Quickly discover probable originating charset from a file.
I want to quickly convert a non Unicode file to Unicode.
Debug the charset-detector.

Down below, we will guide you through some basic examples.

Arguments#

You may simply invoke normalizer -h (with the h(elp) flag) to understand the basics.

usage: normalizer [-h] [-v] [-a] [-n] [-m] [-r] [-f] [-t THRESHOLD]
                  file [file ...]

The Real First Universal Charset Detector. Discover originating encoding used
on text file. Normalize text to unicode.

positional arguments:
  files                 File(s) to be analysed

optional arguments:
  -h, --help            show this help message and exit
  -v, --verbose         Display complementary information about file if any.
                        Stdout will contain logs about the detection process.
  -a, --with-alternative
                        Output complementary possibilities if any. Top-level
                        JSON WILL be a list.
  -n, --normalize       Permit to normalize input file. If not set, program
                        does not write anything.
  -m, --minimal         Only output the charset detected to STDOUT. Disabling
                        JSON output.
  -r, --replace         Replace file when trying to normalize it instead of
                        creating a new one.
  -f, --force           Replace file without asking if you are sure, use this
                        flag with caution.
  -t THRESHOLD, --threshold THRESHOLD
                        Define a custom maximum amount of chaos allowed in
                        decoded content. 0. <= chaos <= 1.
  --version             Show version information and exit.

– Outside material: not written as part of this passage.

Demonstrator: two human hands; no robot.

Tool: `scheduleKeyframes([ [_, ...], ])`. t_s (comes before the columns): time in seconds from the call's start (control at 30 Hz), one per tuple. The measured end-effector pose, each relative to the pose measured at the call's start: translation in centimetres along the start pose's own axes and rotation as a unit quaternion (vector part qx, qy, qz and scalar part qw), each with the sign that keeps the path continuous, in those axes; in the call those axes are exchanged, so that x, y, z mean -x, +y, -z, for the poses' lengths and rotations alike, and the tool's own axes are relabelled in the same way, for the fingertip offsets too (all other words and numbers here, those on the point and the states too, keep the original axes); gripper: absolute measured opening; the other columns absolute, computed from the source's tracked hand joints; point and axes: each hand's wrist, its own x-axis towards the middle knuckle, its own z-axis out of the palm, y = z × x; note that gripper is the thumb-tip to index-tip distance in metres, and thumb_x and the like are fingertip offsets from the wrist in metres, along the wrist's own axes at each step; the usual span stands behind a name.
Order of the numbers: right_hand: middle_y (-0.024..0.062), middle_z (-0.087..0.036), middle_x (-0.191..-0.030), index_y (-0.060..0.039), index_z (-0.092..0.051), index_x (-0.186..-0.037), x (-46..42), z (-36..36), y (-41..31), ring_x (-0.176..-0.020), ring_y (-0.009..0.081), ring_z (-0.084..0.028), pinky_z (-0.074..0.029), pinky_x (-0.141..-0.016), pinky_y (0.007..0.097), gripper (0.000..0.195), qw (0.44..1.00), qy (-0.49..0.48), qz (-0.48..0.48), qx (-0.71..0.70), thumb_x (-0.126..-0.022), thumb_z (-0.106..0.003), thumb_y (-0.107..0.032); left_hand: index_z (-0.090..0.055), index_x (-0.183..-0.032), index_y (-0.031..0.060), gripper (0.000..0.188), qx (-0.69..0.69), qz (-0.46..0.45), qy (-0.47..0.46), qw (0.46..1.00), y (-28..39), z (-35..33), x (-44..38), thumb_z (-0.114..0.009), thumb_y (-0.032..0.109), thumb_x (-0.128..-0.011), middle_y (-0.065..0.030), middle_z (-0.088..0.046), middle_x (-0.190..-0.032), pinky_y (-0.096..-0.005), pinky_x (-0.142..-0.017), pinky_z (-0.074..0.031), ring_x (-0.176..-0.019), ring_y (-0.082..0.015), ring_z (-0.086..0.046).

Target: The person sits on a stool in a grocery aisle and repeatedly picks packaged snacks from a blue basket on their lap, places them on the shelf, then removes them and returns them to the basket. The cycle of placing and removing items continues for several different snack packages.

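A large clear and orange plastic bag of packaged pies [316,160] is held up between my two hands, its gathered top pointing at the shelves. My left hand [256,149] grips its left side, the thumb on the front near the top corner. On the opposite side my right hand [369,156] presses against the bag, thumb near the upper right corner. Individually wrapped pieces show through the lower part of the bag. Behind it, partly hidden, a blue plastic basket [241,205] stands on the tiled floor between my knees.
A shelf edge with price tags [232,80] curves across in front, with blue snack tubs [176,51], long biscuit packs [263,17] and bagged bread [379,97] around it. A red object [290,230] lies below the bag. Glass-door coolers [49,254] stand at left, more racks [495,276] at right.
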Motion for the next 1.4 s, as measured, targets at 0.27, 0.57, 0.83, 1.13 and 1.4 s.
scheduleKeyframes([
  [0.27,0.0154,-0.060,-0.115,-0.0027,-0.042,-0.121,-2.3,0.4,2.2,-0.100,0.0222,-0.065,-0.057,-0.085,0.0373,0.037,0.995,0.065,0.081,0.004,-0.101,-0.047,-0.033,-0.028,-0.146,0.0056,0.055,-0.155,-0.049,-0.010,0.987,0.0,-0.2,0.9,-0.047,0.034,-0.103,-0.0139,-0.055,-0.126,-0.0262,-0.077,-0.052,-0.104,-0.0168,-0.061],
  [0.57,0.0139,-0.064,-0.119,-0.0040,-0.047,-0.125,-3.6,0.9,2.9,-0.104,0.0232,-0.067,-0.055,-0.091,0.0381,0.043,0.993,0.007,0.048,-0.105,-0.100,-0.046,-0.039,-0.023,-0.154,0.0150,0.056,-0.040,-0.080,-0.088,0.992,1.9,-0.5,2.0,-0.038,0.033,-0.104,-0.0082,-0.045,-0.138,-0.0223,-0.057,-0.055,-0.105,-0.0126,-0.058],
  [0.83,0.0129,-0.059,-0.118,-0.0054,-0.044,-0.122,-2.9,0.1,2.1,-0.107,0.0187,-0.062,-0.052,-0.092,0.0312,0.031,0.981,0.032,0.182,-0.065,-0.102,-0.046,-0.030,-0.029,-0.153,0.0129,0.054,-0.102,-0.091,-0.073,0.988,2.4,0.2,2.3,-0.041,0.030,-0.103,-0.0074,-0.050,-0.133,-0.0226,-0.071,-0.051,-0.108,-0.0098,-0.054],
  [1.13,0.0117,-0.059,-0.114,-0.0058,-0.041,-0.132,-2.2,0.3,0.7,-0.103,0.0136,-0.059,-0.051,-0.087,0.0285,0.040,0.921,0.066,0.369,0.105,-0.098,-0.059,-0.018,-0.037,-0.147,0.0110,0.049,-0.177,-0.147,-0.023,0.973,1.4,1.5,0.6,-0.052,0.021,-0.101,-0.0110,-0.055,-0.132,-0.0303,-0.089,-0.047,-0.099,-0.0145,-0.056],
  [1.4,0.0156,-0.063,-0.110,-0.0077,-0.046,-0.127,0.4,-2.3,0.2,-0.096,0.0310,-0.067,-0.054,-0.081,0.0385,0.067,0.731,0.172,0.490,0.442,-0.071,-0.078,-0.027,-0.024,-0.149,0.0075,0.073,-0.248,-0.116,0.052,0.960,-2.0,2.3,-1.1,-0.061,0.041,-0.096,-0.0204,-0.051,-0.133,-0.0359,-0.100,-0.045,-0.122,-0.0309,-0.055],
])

normalizer ./data/sample.1.fr.srt

You may also run the command line interface using:

python -m charset_normalizer ./data/sample.1.fr.srt

Main JSON Output#

🎉 Since version 1.4.0 the CLI produce easily usable stdout result in JSON format.

{
    "path": "/home/default/projects/charset_normalizer/data/sample.1.fr.srt",
    "encoding": "cp1252",
    "encoding_aliases": [
        "1252",
        "windows_1252"
    ],
    "alternative_encodings": [
        "cp1254",
        "cp1256",
        "cp1258",
        "iso8859_14",
        "iso8859_15",
        "iso8859_16",
        "iso8859_3",
        "iso8859_9",
        "latin_1",
        "mbcs"
    ],
    "language": "French",
    "alphabets": [
        "Basic Latin",
        "Latin-1 Supplement"
    ],
    "has_sig_or_bom": false,
    "chaos": 0.149,
    "coherence": 97.152,
    "unicode_path": null,
    "is_preferred": true
}

I recommend the jq command line tool to easily parse and exploit specific data from the produced JSON.

Multiple File Input#

It is possible to give multiple files to the CLI. It will produce a list instead of an object at the top level. When using the -m (minimal output) it will rather print one result (encoding) per line.

Unicode Conversion#

If you desire to convert any file to Unicode you will need to append the flag -n. It will produce another file, it won’t replace it by default.

The newly created file path will be declared in unicode_path (JSON output).